Right after they got their food, two young men came in and ordered food. They had dark skin, dark eyes, and dark hair. They were quiet, well-mannered, and showed no signs of drinking.
The mood of the room changed. The group of six watched the newcomers silently. The two who were “not from around here” found seats as far away from the locals as they could. In a store that size, those seats were not far enough away. Not far enough that they couldn’t hear the low-level comments.
“Rag-heads.”
The two dark young men stopped talking to each other and studied their food.
“Why don’t they go home?”
We closed at midnight and had only two people working – myself and a 19-year-old. A college student like the group of six. But Lisa spent her evenings working rather than bar-hopping or going to Taco Bell for a quick food fix.
 “Sand n****rs,” someone said too loud.
Lisa stopped stirring the refried beans and watched me. I watched the customers and wondered if I should call the police.
Another customer came in – a tall young white man, a little unsteady on his feet. He took off his cowboy hat and approached the counter.
The room went quiet. All the customers watched the new guy. Unaware of them, he ordered food, “Three tacos and a Pepsi.”
He smiled at Lisa as she filled taco shells with ground beef and the prescribed amount of grated cheese, then carefully wrapped them in paper.
The six stood up. Their sudden movement startled the young man and he turned to look at them. We all looked at them. Unsure of what they were going to do. Unsure of what we would do.
“God bless America,” they sang. They sang that reverential anthem at the top of their lungs with anger and malice and stormed out of the store.
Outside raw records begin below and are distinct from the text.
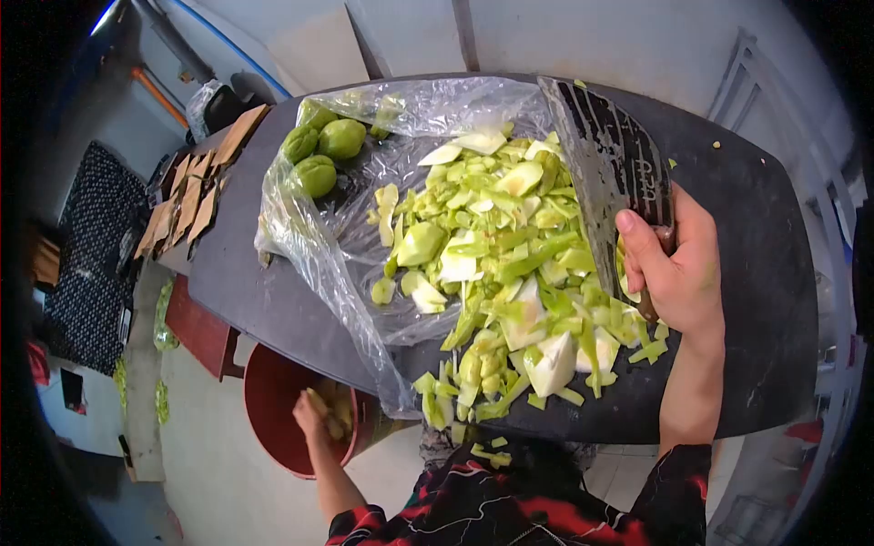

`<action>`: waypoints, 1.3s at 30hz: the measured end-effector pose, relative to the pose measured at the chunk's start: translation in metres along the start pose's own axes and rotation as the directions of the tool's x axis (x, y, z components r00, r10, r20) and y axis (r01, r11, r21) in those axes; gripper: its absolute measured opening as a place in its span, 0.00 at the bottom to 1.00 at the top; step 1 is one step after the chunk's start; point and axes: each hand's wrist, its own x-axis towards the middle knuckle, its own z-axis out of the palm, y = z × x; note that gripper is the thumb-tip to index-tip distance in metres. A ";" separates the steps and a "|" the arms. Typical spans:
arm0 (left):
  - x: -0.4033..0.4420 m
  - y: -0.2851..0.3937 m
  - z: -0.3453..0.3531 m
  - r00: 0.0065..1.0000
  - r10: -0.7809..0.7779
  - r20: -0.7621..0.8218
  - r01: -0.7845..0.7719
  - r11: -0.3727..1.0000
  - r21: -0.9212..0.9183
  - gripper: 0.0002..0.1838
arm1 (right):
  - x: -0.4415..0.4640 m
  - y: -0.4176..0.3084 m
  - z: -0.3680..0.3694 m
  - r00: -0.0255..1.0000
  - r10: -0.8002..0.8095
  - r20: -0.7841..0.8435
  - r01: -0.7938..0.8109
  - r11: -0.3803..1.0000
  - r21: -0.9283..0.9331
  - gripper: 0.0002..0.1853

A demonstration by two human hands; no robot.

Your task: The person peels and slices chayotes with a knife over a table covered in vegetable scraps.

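My right hand grips the handle of a broad, dark-bladed cleaver, its blade upright at the right side of a heap of pale green cut pieces and peelings. The heap lies partly on a clear plastic bag spread over the dark table. Down to the left, my left hand reaches inside a red bucket with its fingers curled. Yellowish pieces lie in the bucket beside it; what the fingers hold is not clear. Several whole green fruits, chayote-like, sit at the bag's far left.
The dark table has a rounded edge close to my body. Folded cardboard pieces lie at its left end. A reddish board is below that end, near the bucket. A pale wall stands behind, with a metal frame at right.
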 end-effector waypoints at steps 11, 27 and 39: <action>-0.103 0.154 0.030 0.784 0.620 -0.038 -0.596 0.768 0.233 0.29 | -0.005 -0.012 -0.010 0.999 0.016 -0.036 -0.018 0.999 -0.033 0.09; -0.226 0.310 0.194 0.252 0.666 0.702 -0.924 0.382 -0.031 0.77 | -0.016 -0.029 -0.054 0.942 -0.148 -0.300 0.172 0.984 0.053 0.09; -0.265 0.352 0.279 0.342 0.725 0.598 -0.897 0.442 -0.023 0.79 | -0.020 -0.035 -0.055 0.928 -0.222 -0.299 0.253 0.965 0.069 0.09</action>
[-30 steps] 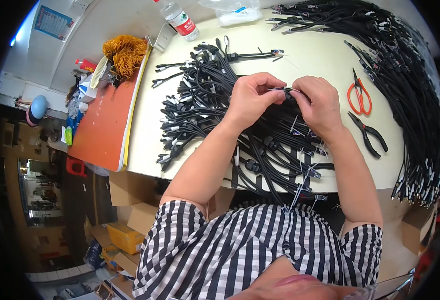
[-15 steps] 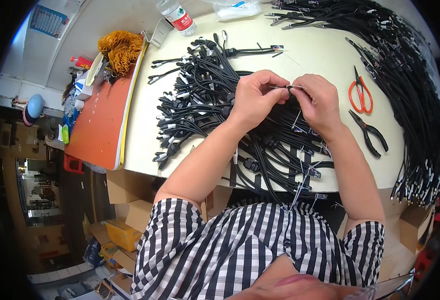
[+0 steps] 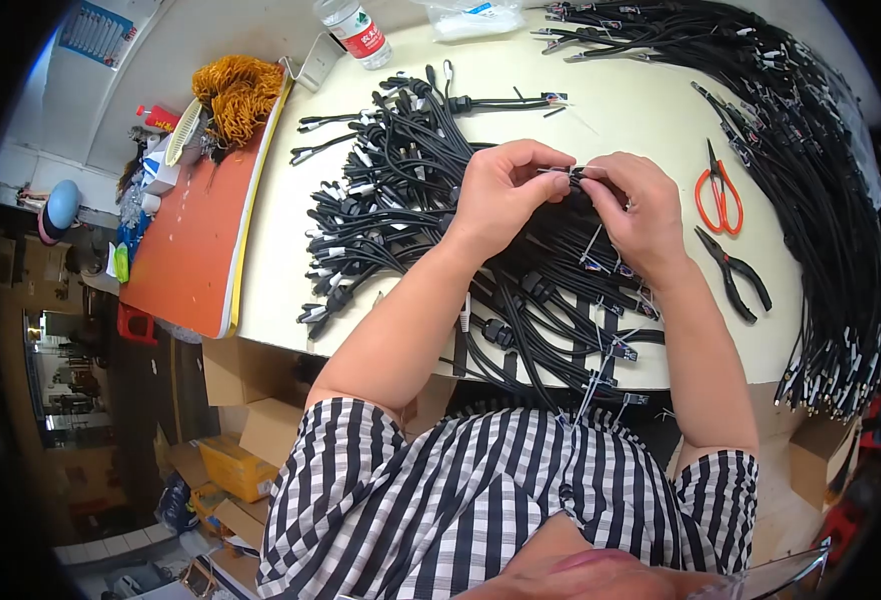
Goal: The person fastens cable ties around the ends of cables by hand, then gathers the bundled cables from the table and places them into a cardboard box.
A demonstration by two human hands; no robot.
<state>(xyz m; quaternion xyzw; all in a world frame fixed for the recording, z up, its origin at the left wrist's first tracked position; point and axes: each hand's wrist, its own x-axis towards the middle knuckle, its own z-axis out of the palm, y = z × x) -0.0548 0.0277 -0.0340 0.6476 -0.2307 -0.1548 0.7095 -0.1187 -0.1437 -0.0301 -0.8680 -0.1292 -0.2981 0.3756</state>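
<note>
Over the pale table [image 3: 521, 70], my left hand [image 3: 509, 195] and my right hand [image 3: 636, 205] are close together with fingertips pinched. Between them is the dark end of a black cable with a thin pale strip, possibly a cable tie; its details are too small to tell. A heap of black cables [image 3: 411, 150] with white-tipped plugs lies under and left of my hands. Below them, more cable ends with small connectors and pale ties [image 3: 601, 375] reach the table's front edge.
Red-handled cutters [image 3: 721, 195] and black pliers [image 3: 733, 275] lie right of my hands. A large cable bundle [image 3: 821, 190] curves along the right side. A water bottle [image 3: 361, 38] stands at the back, and an orange board [image 3: 196, 240] lies at the left.
Both hands stay nearly in place while their fingertips shift slightly around the cable end. The thin pale strip between them has changed angle. The camera view has moved a little.
</note>
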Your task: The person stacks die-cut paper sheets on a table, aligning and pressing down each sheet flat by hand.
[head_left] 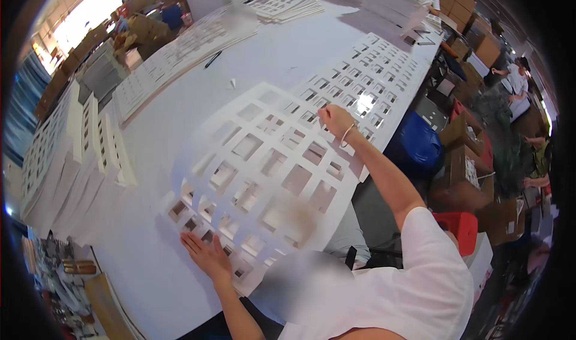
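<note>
A white sheet with rows of rectangular cut-outs (255, 166) bends upward over the table, its left side curling above another cut-out layer beneath. My right hand (337, 122), with a bracelet at the wrist, is closed at the sheet's far right edge; its fingertips are partly hidden. My left hand (208, 258) lies flat, fingers stretched out, by the near left edge of the layers. Just beyond my right hand, a further sheet with smaller cut-outs (346, 64) lies flat along the table's right side. A blur covers part of the near corner.
The white table (162, 160) bears tall stacks of cut-out sheets (72, 166) at left and more stacks (180, 58) at the back. A dark pen (212, 59) lies near them. Blue bag (417, 139), red container (459, 229) and cardboard boxes (462, 172) stand right. Other people sit farther off.
</note>
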A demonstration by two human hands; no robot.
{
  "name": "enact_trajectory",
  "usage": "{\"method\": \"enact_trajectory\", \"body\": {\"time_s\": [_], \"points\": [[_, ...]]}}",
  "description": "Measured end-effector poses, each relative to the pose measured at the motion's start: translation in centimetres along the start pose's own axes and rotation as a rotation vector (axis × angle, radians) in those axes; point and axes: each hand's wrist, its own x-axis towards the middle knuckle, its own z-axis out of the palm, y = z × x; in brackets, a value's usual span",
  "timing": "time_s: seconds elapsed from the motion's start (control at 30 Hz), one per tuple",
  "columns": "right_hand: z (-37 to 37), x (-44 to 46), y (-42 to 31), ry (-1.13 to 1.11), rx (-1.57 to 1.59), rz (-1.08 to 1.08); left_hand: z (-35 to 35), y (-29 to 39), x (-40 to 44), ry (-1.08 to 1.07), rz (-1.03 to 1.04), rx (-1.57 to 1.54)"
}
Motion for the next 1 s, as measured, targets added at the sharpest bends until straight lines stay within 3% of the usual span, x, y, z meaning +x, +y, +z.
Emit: {"method": "enact_trajectory", "body": {"time_s": [0.17, 0.4, 0.53, 0.7, 0.9, 0.93, 1.0], "points": [[7.3, -2.5, 1.6, 0.24, -0.523, -0.122, 0.0, -0.1, -0.3, 0.096, 0.052, 0.005], [7.3, -3.1, 1.1, 0.2, -0.507, -0.178, -2.3, 0.9, -0.6, 0.264, 0.039, -0.015], [8.1, -2.7, 1.5, 0.27, -0.529, -0.176, -6.6, 4.4, -0.8, 0.16, -0.064, -0.191], [8.4, -2.1, 2.0, 0.25, -0.427, -0.15, -6.7, 6.2, -0.2, -0.268, -0.216, -0.385], [9.2, -1.0, 4.9, 0.331, -0.143, -0.203, -6.4, 8.1, -0.8, 0.02, -0.107, -0.596], [8.9, -1.2, 4.8, 0.303, -0.134, -0.174, -6.8, 8.4, -0.8, 0.04, -0.058, -0.553], [8.9, -1.2, 5.4, 0.274, -0.125, -0.13, -6.9, 8.8, -0.7, -0.041, -0.169, -0.849]]}}
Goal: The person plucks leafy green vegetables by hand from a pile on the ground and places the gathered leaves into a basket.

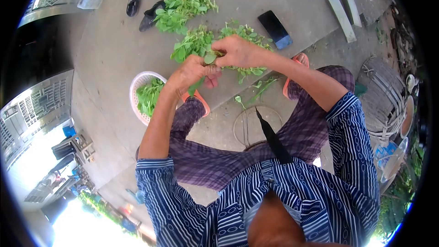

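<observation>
My left hand (pixel 191 72) and my right hand (pixel 238 52) meet in front of me, fingers closed on a small sprig of leafy greens (pixel 210 58). A leaf hangs below my left fingers. Just beyond the hands lie two piles, a bushy one of leafy greens (pixel 192 43) and a stemmy one of greens (pixel 247 32). Farther off, a larger bunch of greens (pixel 183 7) rests on the concrete. To the left of my left forearm stands a white plastic basket (pixel 133 92) with picked leaves (pixel 150 97) inside. The fingertips partly hide the stems.
A phone (pixel 274 28) lies on the floor at the right of the piles. Dark shoes (pixel 134 1) sit at the far left. Two pale blocks (pixel 342 18) lie at the far right. A woven basket (pixel 383 96) stands beside my right knee. Loose stems (pixel 263 88) lie between my feet.
</observation>
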A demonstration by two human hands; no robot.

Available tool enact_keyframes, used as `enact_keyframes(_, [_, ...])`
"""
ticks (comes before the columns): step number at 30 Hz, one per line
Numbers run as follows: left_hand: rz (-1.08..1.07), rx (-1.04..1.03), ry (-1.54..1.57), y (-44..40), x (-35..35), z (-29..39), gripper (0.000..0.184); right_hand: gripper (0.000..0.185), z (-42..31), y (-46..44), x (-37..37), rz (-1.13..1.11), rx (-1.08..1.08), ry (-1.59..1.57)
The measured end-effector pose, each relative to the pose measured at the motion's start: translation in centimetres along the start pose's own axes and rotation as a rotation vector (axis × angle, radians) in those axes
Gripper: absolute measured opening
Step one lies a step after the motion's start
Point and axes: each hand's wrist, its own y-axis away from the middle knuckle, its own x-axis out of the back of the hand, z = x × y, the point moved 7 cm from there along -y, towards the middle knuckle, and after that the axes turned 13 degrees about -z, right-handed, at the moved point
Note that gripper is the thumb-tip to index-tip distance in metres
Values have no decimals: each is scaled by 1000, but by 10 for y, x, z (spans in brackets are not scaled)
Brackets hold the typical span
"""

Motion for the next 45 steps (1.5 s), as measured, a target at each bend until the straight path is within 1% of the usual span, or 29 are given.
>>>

Completely amazed, the tall young man exclaimed, “Damn. They’re drunker than I am.”

Thursday, April 9, 2015

Home -- flash fiction


“Good morning Ms. Jenkins. Did you go home for the holidays?” he asked over his shoulder as he stepped away with the empty pill bottle.
She thought about that. Spring was such a beautiful time for a holiday. School was out for a week, always enough time to go home. Things would be blooming. The folks would have vegetables growing strong. Lettuces and peas would already be coming off. Forsythia would be done, but the tulips and daffodils would still be blooming. Her mother must have had umpteen varieties of daffodils. Mom always said they looked like bits of sunshine.
She lost her forsythia last winter. Too dry and too cold.
Dad would be ready to put out his tomatoes and peppers, if he hadn’t already. And his potatoes would be big and strong. He liked to have fryers big enough for fried chicken Memorial Day weekend and new potatoes. That was his aim. And corn on the cob fresh from the garden by Fourth of July. He never planted his corn until after Easter, though. When the ground was warm.
She hadn’t missed an Easter at home in she didn’t know how long. First, trips home from college, then with Jim and the children. Except those two years in a row when James Jr. had the three-day measles. Twice.
Jim built her two raised beds. Four feet by eight feet. And she had a long planter on the south end of the deck. That was her “salad bar.” She planted it full of all kinds of lettuces. Just broadcast the seeds. The raised beds, she planted in an organized fashion. Her dad always took great pride in straight rows. Once a farmer, always a farmer.
She had to wait until after Mother’s Day to plant here. Except the lettuces. She just threw a sheet over them. Nights it got too cold. They’d had a nice big salad fresh from her deck, Easter Sunday.
“Here’s your prescription,” he said as he came back to the counter. “I’m sorry. I didn’t hear if you went home this year.”

“Not this year,” she said as she slid her card. It had been a difficult year. Emergency trips home. “Not this year,” she repeated. “This year the children and grandchildren came home.”